Exercise description: Give the whole listing again, exactly as written.

--- Supplied material Enclosed Below ---

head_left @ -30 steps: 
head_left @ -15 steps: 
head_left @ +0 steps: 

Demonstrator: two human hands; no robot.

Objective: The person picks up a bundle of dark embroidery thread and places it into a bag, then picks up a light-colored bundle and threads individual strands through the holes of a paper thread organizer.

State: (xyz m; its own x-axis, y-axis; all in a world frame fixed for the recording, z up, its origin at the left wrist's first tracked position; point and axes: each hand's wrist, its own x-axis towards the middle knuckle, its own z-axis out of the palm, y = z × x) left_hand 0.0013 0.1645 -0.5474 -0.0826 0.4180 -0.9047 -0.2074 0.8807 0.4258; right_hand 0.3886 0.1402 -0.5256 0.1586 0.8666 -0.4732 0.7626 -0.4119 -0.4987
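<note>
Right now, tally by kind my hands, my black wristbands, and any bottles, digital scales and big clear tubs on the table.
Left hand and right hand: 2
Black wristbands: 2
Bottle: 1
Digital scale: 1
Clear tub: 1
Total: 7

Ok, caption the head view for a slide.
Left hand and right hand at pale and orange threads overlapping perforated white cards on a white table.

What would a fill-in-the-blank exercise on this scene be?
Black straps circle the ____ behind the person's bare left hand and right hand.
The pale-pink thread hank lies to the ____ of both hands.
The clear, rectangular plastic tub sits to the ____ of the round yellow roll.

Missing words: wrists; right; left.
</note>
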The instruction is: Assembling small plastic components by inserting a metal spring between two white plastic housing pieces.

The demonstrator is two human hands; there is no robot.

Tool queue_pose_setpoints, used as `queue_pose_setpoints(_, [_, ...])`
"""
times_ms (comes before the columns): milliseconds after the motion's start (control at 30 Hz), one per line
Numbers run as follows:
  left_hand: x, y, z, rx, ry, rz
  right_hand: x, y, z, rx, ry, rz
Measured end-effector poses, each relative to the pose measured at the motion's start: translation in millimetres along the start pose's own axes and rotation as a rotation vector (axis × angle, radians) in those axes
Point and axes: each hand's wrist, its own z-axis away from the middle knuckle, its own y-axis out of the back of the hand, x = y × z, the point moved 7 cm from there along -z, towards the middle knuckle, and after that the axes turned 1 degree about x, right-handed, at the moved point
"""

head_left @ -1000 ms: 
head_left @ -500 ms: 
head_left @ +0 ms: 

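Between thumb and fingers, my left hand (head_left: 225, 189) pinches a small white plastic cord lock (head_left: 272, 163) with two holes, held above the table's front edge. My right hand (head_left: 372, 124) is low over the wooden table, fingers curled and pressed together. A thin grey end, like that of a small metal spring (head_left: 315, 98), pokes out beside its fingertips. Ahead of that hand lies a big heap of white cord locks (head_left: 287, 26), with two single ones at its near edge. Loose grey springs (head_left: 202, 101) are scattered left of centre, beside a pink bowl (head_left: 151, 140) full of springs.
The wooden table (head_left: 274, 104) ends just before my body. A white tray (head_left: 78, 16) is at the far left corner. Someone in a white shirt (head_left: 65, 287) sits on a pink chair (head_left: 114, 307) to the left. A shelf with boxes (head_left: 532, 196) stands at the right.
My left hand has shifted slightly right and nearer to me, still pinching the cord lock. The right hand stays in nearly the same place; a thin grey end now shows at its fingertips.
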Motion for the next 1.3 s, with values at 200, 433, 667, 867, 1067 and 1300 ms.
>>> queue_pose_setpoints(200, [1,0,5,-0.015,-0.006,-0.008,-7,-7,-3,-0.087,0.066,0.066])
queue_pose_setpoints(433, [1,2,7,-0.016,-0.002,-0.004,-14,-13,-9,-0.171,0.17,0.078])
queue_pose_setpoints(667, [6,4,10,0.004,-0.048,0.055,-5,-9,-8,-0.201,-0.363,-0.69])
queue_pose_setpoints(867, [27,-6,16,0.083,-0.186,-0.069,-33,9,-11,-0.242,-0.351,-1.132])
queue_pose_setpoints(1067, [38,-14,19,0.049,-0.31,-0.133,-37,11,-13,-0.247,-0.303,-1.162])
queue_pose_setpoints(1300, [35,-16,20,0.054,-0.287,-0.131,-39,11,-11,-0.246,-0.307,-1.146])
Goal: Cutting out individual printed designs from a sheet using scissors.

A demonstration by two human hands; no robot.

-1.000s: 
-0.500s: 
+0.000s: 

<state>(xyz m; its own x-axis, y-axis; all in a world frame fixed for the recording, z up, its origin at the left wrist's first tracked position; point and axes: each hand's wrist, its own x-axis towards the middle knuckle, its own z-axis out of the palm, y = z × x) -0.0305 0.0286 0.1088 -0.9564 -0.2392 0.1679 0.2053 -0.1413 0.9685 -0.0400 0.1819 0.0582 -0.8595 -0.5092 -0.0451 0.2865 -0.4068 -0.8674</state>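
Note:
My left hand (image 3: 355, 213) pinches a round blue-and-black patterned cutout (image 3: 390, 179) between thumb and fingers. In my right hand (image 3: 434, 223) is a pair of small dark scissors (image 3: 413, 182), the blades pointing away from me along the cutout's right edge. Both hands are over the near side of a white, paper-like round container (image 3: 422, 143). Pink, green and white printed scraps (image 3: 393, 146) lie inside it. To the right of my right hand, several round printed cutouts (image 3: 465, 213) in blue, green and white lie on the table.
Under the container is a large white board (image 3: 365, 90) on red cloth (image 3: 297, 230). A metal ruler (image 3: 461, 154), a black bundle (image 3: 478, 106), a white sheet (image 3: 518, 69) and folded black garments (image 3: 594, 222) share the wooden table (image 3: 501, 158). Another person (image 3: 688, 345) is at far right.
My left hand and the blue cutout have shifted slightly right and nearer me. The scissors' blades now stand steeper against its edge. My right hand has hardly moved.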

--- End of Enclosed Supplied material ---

Response area:
head_left @ -30 steps: 
head_left @ -15 steps: 
head_left @ +0 steps: 

Demonstrator: two human hands; no robot.

Objective: The person picks up a bundle of dark embroidery thread and places it into a bag, then picks up a light-colored bundle and threads individual strands through the holes of a paper thread organizer.

State: (xyz m; its own x-axis, y-axis; all in a world frame fixed for the recording, z up, its origin at the left wrist's first tracked position; point and axes: each hand's wrist, its own x-axis towards the middle knuckle, its own z-axis out of the palm, y = z × x) left_hand 0.0013 0.1645 -0.5474 -0.0826 0.4180 -0.9047 -0.2074 0.8807 0.4258; right_hand 0.3886 0.1402 -0.5256 0.1586 0.8666 -0.4732 0.7626 -0.4119 -0.4987
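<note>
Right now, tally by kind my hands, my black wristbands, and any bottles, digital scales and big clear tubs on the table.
Left hand and right hand: 2
Black wristbands: 2
Bottle: 1
Digital scale: 1
Clear tub: 1
Total: 7

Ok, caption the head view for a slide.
Left hand and right hand at pale and orange threads overlapping perforated white cards on a white table.

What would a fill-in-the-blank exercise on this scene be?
Black straps circle the ____ behind the person's bare left hand and right hand.
The pale-pink thread hank lies to the ____ of both hands.
The clear, rectangular plastic tub sits to the ____ of the round yellow roll.

Missing words: wrists; right; left.
</note>
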The instruction is: Assembling small plastic components by inserting a metal spring between two white plastic housing pieces.

The demonstrator is two human hands; there is no robot.

Tool queue_pose_setpoints, used as `queue_pose_setpoints(_, [_, ...])`
"""
times_ms (comes before the columns): milliseconds after the motion's start (control at 30 Hz), one per line
Numbers run as follows:
  left_hand: x, y, z, rx, ry, rz
  right_hand: x, y, z, rx, ry, rz
Measured end-effector poses, each relative to the pose measured at the motion's start: translation in millimetres along the start pose's own axes and rotation as a rotation vector (axis × angle, radians) in those axes
Point and axes: each hand's wrist, its own z-axis away from the middle knuckle, its own y-axis out of the back of the hand, x = y × z, the point moved 7 cm from there along -z, towards the middle knuckle, and after that the axes turned 1 degree about x, right-handed, at the moved point
"""

head_left @ -1000 ms: 
head_left @ -500 ms: 
head_left @ +0 ms: 

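Between thumb and fingers, my left hand (head_left: 225, 189) pinches a small white plastic cord lock (head_left: 272, 163) with two holes, held above the table's front edge. My right hand (head_left: 372, 124) is low over the wooden table, fingers curled and pressed together. A thin grey end, like that of a small metal spring (head_left: 315, 98), pokes out beside its fingertips. Ahead of that hand lies a big heap of white cord locks (head_left: 287, 26), with two single ones at its near edge. Loose grey springs (head_left: 202, 101) are scattered left of centre, beside a pink bowl (head_left: 151, 140) full of springs.
The wooden table (head_left: 274, 104) ends just before my body. A white tray (head_left: 78, 16) is at the far left corner. Someone in a white shirt (head_left: 65, 287) sits on a pink chair (head_left: 114, 307) to the left. A shelf with boxes (head_left: 532, 196) stands at the right.
My left hand has shifted slightly right and nearer to me, still pinching the cord lock. The right hand stays in nearly the same place; a thin grey end now shows at its fingertips.
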Motion for the next 1.3 s, with values at 200, 433, 667, 867, 1067 and 1300 ms.
>>> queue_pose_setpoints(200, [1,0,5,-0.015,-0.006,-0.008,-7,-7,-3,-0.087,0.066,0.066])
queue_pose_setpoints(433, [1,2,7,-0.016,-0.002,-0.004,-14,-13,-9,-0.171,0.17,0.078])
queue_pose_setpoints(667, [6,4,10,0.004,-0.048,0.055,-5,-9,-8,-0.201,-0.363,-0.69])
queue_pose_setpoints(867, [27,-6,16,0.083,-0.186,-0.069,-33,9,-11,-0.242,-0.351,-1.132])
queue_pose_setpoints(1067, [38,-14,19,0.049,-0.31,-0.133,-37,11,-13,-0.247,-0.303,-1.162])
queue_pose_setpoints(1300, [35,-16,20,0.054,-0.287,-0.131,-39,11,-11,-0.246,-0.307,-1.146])
Goal: Cutting out individual printed designs from a sheet using scissors.

A demonstration by two human hands; no robot.

-1.000s: 
-0.500s: 
+0.000s: 

<state>(xyz m; its own x-axis, y-axis; all in a world frame fixed for the recording, z up, its origin at the left wrist's first tracked position; point and axes: each hand's wrist, its own x-axis towards the middle knuckle, its own z-axis out of the palm, y = z × x) -0.0305 0.0286 0.1088 -0.9564 -0.2392 0.1679 0.2053 -0.1413 0.9685 -0.0400 0.1819 0.0582 -0.8595 -0.5092 -0.0451 0.2865 -0.4068 -0.8674</state>
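Note:
My left hand (image 3: 355, 213) pinches a round blue-and-black patterned cutout (image 3: 390, 179) between thumb and fingers. In my right hand (image 3: 434, 223) is a pair of small dark scissors (image 3: 413, 182), the blades pointing away from me along the cutout's right edge. Both hands are over the near side of a white, paper-like round container (image 3: 422, 143). Pink, green and white printed scraps (image 3: 393, 146) lie inside it. To the right of my right hand, several round printed cutouts (image 3: 465, 213) in blue, green and white lie on the table.
Under the container is a large white board (image 3: 365, 90) on red cloth (image 3: 297, 230). A metal ruler (image 3: 461, 154), a black bundle (image 3: 478, 106), a white sheet (image 3: 518, 69) and folded black garments (image 3: 594, 222) share the wooden table (image 3: 501, 158). Another person (image 3: 688, 345) is at far right.
My left hand and the blue cutout have shifted slightly right and nearer me. The scissors' blades now stand steeper against its edge. My right hand has hardly moved.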

Work on this exercise has been completed.